2 orage monti cap frags about 2in x 3in - $10
1 green w/ purple rim monti cap HUGE 4in x 6in - $15
1 purple tip monti digi 2-3in - free
1 green elk horn monti 2-3in - free this piece also has a bit of purple monti cap grown to it
1 blue milipora - $10
2 green slimer frags 2in each - $10 
1 green acro frg plug mounted2+in - $15
1 purple acro frag plug mounted 2+in - $10

FTS im working on some better macro shots


----------



## Raptor (Jan 3, 2003)

Sweet! Looks nice and colorfull! What are you oing for CA and ALK?


----------



## nismo driver (Jan 27, 2004)

Raptor said:


> Sweet! Looks nice and colorfull! What are you oing for CA and ALK?

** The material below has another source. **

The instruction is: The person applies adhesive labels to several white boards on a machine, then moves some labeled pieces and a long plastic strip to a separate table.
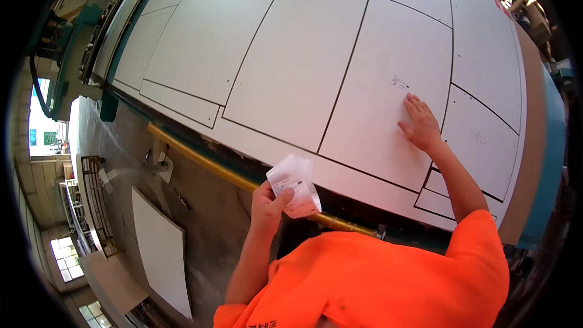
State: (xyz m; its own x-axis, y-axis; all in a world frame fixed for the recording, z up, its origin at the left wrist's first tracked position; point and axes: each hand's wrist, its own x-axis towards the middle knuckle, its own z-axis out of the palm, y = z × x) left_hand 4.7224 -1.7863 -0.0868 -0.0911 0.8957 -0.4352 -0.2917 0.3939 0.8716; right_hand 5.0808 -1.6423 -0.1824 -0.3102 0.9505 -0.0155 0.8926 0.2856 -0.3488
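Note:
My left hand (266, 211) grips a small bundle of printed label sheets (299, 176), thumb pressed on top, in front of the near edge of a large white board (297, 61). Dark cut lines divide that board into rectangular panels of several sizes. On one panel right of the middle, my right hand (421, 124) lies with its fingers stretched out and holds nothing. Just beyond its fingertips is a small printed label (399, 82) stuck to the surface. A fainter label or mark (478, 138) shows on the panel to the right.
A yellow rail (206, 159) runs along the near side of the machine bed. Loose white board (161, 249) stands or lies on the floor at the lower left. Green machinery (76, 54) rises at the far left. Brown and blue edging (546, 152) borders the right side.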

kent nano 2 part.. i got it on sale so im trying it and seems to work very wel so i willmost likey just continue to use it, i dont have a doser so i just add it daily, a few ML. i test witha salifert dkh test two to three times a week and tropic marin calcium magnesium test once or twice a week, generally testing for dkh gives me an indication of the calcium level since they should drop in equal ratio under normal conditions..


----------



## Coldfire (Aug 20, 2003)

I was impressed before, but now I am really impressed. What a find (for those SPS)!!! Congrats on the HUGE pick up.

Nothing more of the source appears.